EXERCISE BRIEF ▸ Only one stretch of the data below should be repeated: the lines from the line containing "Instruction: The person" through the line containing "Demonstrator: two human", inclusive, exactly as they are.

DATA BELOW ▸
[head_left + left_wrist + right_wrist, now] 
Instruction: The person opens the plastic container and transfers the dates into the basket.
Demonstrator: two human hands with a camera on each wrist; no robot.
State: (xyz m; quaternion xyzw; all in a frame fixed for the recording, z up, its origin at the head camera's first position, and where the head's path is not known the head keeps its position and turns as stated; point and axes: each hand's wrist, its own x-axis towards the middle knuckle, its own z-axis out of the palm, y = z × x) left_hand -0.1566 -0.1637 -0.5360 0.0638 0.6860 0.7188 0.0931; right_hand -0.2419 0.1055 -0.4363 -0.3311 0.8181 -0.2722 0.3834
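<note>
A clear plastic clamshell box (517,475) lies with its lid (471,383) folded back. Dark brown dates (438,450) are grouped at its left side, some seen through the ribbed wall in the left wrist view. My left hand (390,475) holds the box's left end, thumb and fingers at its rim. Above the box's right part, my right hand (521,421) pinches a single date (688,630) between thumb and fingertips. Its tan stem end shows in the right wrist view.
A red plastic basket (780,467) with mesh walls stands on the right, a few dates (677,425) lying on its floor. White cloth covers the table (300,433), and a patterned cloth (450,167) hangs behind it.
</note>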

FINISHED TASK ▸
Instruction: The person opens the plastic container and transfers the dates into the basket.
Demonstrator: two human hands with a camera on each wrist; no robot.

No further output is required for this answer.